Whats worse losing money or losing data?
I mentioned a the storage engine blog recently and was reading the latest post Common bad advice around disaster recovery when I thought about a recent sitauation that occurred for us which applies to another of the storage engine posts about recovery or repair
Paul talks about doing some Root Cause Anlaysis of the problem, however when your problem is stopping your system from operating what is best,
- Carry on trying to solve the problem to avoid corruption, but prolonging the issue
- Do a quick dirty fix, that causes corruption, but gets your service working again. Often means you can't do a full RCA.
Our situation is a replication one, where the log reader agent got stuck. It couldn't read past a certain transaction in the log. This meant that no data was being replicated. We run at close to the limit for some of our subscriptions. This means that if anything gets in the way the latency can take quite some time to recover. In this situation we were convinced we could fix the issue and have everything working again, 3 hours later we realised that we could not and so did the fix that resulted in inconsistent data across our replication topology.

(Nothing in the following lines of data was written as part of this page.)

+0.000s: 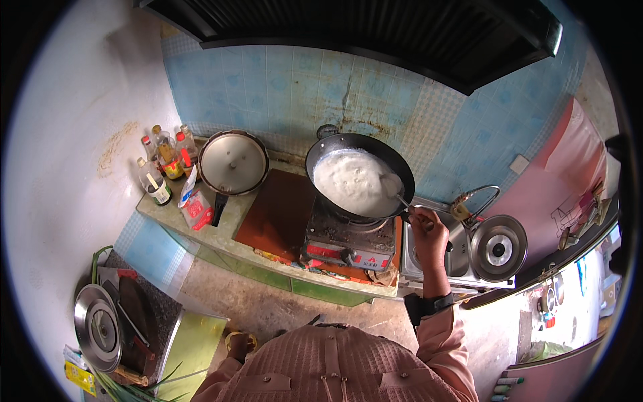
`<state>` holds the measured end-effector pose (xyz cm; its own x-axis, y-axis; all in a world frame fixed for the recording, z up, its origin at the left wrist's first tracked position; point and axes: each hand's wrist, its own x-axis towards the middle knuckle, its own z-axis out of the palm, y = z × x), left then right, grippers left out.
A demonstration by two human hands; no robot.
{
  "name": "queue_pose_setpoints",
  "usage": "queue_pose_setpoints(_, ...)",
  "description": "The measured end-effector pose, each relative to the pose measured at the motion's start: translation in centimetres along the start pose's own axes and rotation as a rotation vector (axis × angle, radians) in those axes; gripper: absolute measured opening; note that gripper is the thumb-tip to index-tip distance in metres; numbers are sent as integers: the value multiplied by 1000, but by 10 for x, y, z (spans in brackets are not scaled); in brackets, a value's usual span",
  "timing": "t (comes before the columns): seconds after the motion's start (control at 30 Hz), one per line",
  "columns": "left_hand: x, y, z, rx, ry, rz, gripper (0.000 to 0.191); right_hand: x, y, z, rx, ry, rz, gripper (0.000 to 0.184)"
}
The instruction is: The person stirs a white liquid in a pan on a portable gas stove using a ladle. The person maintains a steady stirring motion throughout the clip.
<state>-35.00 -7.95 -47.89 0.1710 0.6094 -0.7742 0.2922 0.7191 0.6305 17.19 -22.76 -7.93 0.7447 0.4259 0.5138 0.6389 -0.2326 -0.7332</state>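
Note:
My right hand grips the thin metal handle of a ladle or spatula, whose head lies partly sunk at the right side of a wok. Frothy white liquid fills much of the black wok. Under the wok is a gas stove with a single knob on its front. My left hand hangs low at my left side, small and dim above a yellow slipper. How its fingers are held is unclear.
Left of the stove are a brown board, a lidded pan, a red-and-white bag and several bottles. At right, a round metal lid rests by the sink and faucet. Overhead hangs a black range hood.

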Motion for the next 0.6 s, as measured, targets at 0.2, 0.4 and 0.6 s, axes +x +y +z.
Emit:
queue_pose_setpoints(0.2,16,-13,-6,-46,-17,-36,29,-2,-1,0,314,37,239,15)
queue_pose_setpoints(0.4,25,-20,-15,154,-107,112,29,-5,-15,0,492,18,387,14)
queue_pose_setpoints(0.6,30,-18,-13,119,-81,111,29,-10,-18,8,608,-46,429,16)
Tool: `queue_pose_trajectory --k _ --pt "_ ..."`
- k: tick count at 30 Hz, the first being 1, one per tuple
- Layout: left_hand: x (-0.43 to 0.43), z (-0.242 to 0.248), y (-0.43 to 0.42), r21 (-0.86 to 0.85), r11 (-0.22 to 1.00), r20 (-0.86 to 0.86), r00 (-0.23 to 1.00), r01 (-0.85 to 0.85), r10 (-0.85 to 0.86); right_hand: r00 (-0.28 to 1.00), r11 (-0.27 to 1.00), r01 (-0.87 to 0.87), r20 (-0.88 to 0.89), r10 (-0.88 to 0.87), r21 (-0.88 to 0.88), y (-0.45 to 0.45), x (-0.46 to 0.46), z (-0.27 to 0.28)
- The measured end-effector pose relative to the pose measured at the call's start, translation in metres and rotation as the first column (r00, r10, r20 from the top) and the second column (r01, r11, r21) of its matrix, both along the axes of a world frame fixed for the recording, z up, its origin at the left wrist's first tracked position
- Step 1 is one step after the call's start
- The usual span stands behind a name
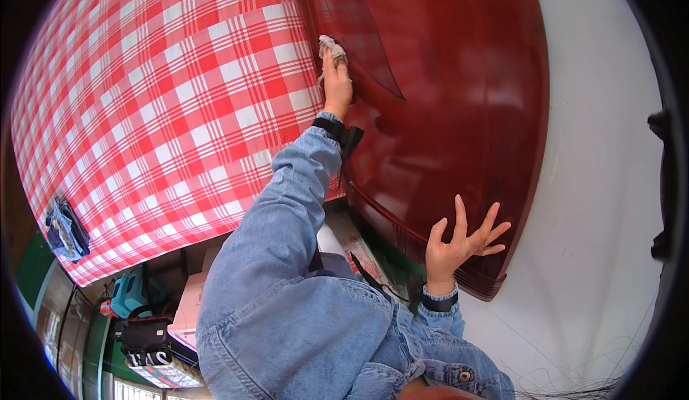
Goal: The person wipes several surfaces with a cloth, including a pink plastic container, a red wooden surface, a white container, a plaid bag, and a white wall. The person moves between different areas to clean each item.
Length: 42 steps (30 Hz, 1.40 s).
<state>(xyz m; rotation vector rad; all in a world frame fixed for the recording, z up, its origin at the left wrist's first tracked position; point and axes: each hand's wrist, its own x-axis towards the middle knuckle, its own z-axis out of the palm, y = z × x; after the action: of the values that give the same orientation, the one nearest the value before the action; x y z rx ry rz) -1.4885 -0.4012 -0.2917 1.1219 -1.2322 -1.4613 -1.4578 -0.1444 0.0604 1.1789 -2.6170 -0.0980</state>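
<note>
My left hand presses a crumpled whitish cloth against the inner lower edge of a glossy dark red wooden headboard, where it meets the bed's red-and-white checked sheet. The fingers lie over the cloth, and a black band is around the wrist. My right hand is empty, its fingers spread, over or near the lower right part of the headboard. Whether it touches the wood cannot be told. Both arms are in light blue denim sleeves.
A white wall stands right behind the headboard. Folded dark blue clothing lies at the bed's far left corner. Beside the bed, at the lower left, are a teal plastic case, a black bag and a pink box-like piece.
</note>
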Motion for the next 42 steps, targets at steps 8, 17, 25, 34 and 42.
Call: queue_pose_trajectory --k 8,17,25,34,42 --pt "0.004 0.164 0.042 -0.232 0.972 -0.008 0.999 0.047 -0.050 0.999 0.999 -0.010 0.044 0.012 -0.047 -0.003 0.002 0.002" --pt "0.023 0.264 0.145 -0.387 0.883 0.009 0.958 0.267 -0.286 0.972 0.983 -0.105 0.194 0.133 -0.149 0.009 0.003 0.018" --pt "0.057 0.261 0.234 -0.521 0.733 0.132 0.890 0.438 -0.437 0.939 0.950 -0.168 0.249 0.235 -0.261 0.056 0.016 0.029" --pt "0.057 0.194 0.187 -0.501 0.801 0.147 0.944 0.328 -0.294 0.969 0.969 -0.071 0.216 0.123 -0.235 0.106 0.040 0.028" --pt "0.051 0.121 0.134 -0.330 0.929 0.055 0.986 0.168 -0.159 0.989 0.979 -0.001 0.146 0.031 -0.205 0.135 0.048 0.022"
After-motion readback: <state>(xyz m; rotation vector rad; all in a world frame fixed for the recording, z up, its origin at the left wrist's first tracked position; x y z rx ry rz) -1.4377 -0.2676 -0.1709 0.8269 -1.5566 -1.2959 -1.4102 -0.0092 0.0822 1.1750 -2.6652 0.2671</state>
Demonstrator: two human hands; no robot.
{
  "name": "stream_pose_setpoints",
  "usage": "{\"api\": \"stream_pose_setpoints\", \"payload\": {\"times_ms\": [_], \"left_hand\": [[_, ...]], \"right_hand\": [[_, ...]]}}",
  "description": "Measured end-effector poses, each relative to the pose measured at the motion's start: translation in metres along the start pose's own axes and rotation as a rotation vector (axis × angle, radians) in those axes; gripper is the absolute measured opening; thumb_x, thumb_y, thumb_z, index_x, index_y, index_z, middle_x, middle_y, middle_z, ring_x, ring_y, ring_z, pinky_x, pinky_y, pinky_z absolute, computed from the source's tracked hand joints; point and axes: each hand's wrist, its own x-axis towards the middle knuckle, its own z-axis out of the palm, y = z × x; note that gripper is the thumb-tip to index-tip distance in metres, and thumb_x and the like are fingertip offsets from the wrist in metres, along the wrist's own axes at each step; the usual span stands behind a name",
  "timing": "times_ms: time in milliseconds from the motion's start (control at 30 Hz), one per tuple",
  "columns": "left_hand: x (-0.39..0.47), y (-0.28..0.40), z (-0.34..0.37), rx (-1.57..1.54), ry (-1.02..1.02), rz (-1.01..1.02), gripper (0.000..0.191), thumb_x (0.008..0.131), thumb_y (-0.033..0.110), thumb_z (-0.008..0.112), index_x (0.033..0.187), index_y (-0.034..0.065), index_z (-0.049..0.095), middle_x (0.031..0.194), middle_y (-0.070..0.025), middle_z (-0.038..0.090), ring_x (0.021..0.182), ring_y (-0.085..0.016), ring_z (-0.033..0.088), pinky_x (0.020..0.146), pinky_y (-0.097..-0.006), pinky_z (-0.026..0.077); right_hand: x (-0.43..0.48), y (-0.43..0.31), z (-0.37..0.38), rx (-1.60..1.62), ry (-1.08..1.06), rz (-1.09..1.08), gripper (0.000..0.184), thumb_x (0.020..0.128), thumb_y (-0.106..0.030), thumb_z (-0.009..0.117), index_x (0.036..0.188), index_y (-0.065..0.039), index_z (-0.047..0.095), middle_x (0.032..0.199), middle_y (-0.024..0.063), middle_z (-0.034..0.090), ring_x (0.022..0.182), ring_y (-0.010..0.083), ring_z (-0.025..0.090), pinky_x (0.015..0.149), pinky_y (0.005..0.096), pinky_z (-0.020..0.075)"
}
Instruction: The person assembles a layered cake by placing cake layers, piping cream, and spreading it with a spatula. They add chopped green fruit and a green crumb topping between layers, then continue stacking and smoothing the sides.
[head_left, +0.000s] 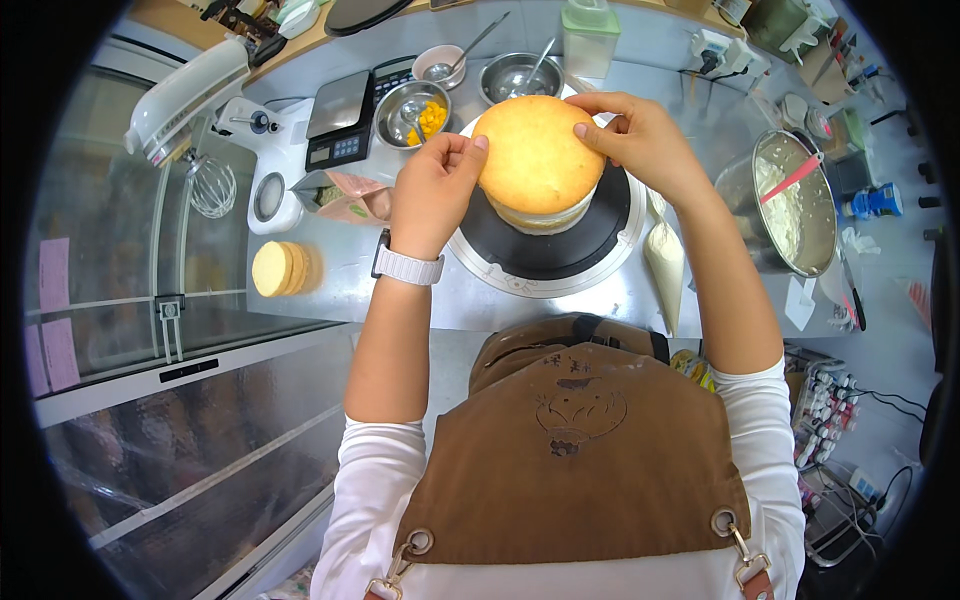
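Note:
A round sponge cake layer (538, 154) is held level between my two hands, over or on a cream-covered layered cake (544, 221); whether they touch, I cannot tell. My left hand (442, 180) pinches its left edge, thumb on top. At the upper right edge, my right hand (630, 139) grips it between thumb and fingers. The layered cake stands on a black turntable (540, 259) with a pale printed mat around or under it. A filled piping bag (664, 262) lies to the right. Small round sponge layers (279, 268) lean together at the left.
Behind the cake stand a steel bowl of diced yellow fruit (412, 114), another steel bowl (520, 75) and a pink bowl (439, 66). A kitchen scale (340, 116) and stand mixer (187, 97) are at the left. At the right, a mixer bowl of cream (795, 202) holds a pink-handled spatula (791, 178).

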Motion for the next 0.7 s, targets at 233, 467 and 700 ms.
{"api": "stream_pose_setpoints", "payload": {"times_ms": [233,467,700], "left_hand": [[-0.004,-0.002,-0.005,0.085,-0.010,-0.042,0.037,0.093,0.037,0.070,0.094,0.0006,0.067,0.071,-0.0017,0.063,0.065,-0.011,0.057,0.064,-0.0264,0.048],[-0.010,0.017,0.002,0.414,0.192,0.260,0.029,0.094,0.027,0.067,0.109,0.0027,0.063,0.111,-0.0116,0.064,0.089,-0.020,0.063,0.078,-0.0343,0.051],[-0.007,0.050,0.031,0.796,-0.228,0.830,0.042,0.102,0.033,0.051,0.142,0.0195,0.053,0.152,-0.0062,0.045,0.143,-0.035,0.037,0.117,-0.0536,0.027]], "right_hand": [[-0.005,0.005,0.000,-0.157,0.018,-0.061,0.036,0.090,-0.022,0.071,0.123,-0.010,0.070,0.105,0.0071,0.064,0.078,0.0156,0.057,0.075,0.0299,0.0508],[-0.003,0.012,0.008,-0.089,0.076,-0.103,0.033,0.090,-0.022,0.070,0.122,-0.009,0.070,0.106,0.0077,0.064,0.079,0.0161,0.061,0.076,0.0309,0.0525],[-0.006,0.022,-0.012,0.199,0.192,0.051,0.027,0.095,-0.024,0.068,0.116,-0.008,0.072,0.090,0.0029,0.068,0.073,0.0102,0.061,0.069,0.0255,0.0511]]}}
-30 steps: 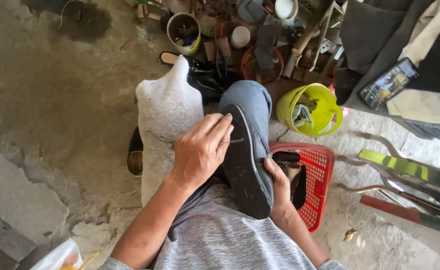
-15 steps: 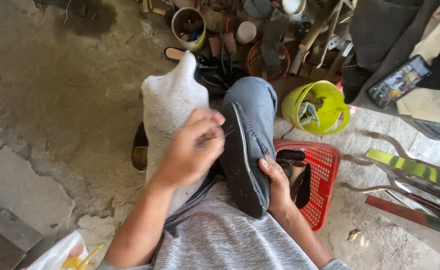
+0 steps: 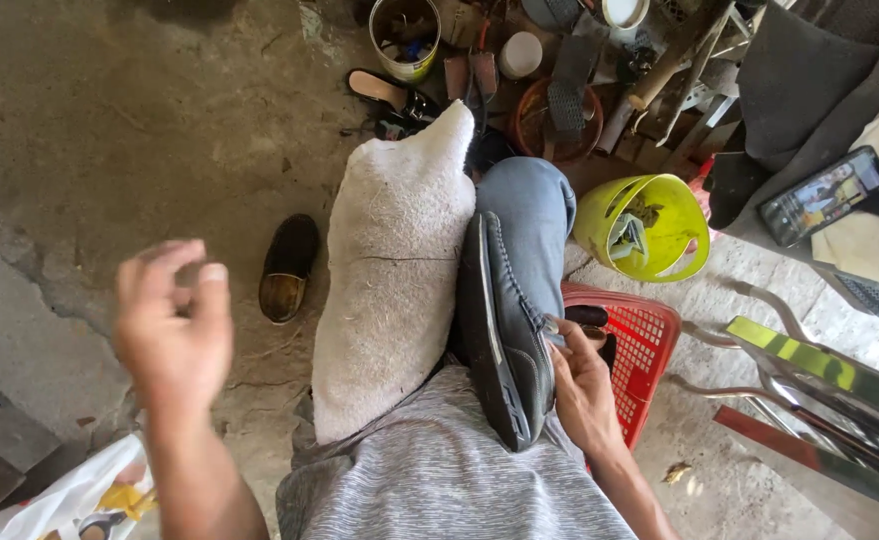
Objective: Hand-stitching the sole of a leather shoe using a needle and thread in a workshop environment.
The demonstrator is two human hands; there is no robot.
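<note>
1. At the bottom of the frame, the grey striped shirt (image 3: 439,490) of the person fills the near centre.
2. The right hand (image 3: 584,385) is in the lower centre-right. Its fingers are closed on the upper edge of a dark leather shoe (image 3: 504,330) and press it against the knee.
3. The shoe stands on its side along the lap, with the sole facing to the left and the toe toward the bottom of the frame.
4. The left hand (image 3: 174,325) is in the left part of the frame, lifted above the floor and well apart from the shoe. It is blurred, its fingers are loosely curled and it holds nothing that I can see.
5. A white rough cloth (image 3: 394,270) covers the left leg, just beside the shoe.
6. A red plastic basket (image 3: 644,350) is on the floor, to the right of the right hand.
7. A dark slipper (image 3: 287,268) lies on the concrete floor (image 3: 109,130), left of the cloth.
8. A yellow-green bucket (image 3: 649,225) lies tilted in the centre-right.
9. At the upper edge are a tin can (image 3: 404,35) and a phone (image 3: 819,195).
</note>
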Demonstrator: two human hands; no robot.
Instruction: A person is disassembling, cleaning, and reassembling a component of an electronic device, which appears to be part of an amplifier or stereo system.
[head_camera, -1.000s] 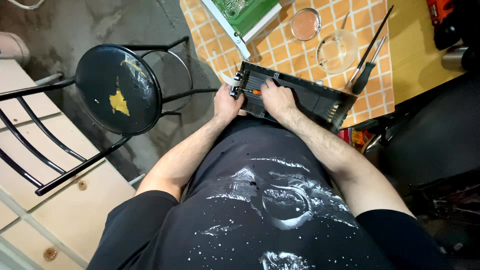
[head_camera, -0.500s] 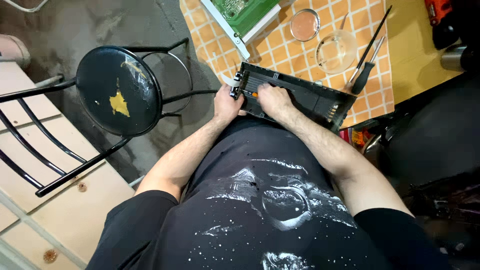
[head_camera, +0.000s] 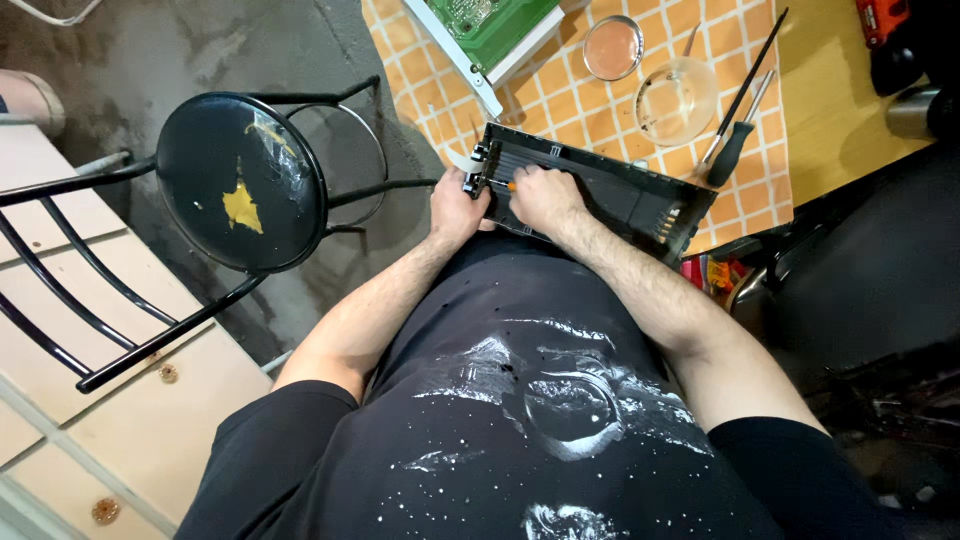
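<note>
The left hand (head_camera: 457, 208) grips the near end of a black tray (head_camera: 610, 190) at the edge of the checked cloth (head_camera: 600, 100). The right hand (head_camera: 540, 195) is clenched on a small orange-tipped tool (head_camera: 511, 186), mostly hidden in the fist; the tray's far end is partly cut off by the forearm

The right hand (head_camera: 540, 195) covers most of a small orange-tipped tool (head_camera: 511, 186), so its kind cannot be told. At twelve o'clock the green circuit board (head_camera: 490, 22) is cut by the top edge.
</note>
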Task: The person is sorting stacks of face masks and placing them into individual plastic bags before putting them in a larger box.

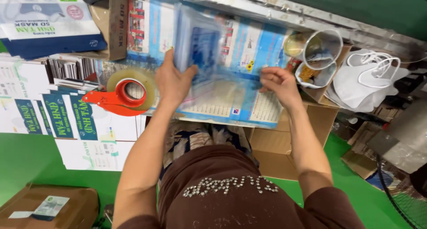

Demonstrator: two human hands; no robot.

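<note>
A clear plastic bag (200, 46) with blue contents sits at upper centre of the frame, on a printed sheet covering the counter (249, 100). The left hand (171, 80) has a firm grip on its lower left edge; the right hand (278, 84) pinches its lower right corner. A red tape dispenser (122, 98) lies just left.

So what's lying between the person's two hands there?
In the head view, between the left hand and right hand lies the lower part of a clear plastic bag, resting on a printed blue poster sheet.
</note>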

The fix meant that data was being replicated again but we had to spend considerable tie reconciling the data, that had been lost (put in the log) in the time we took to try and fix the problem.
As a result of this, we realised that to meet our SLAs we are better doing the dirty fix straight away. Whilst this means that we may have inconsitencies, these should be small (relative to the fix time), data continues to be replicated and so SLAs are met and we shouldn't loose many money/clients.
So the moral of the story is that you need to align ALL your SLAs with ALL your recovery procedures, fix, restore, failover etc.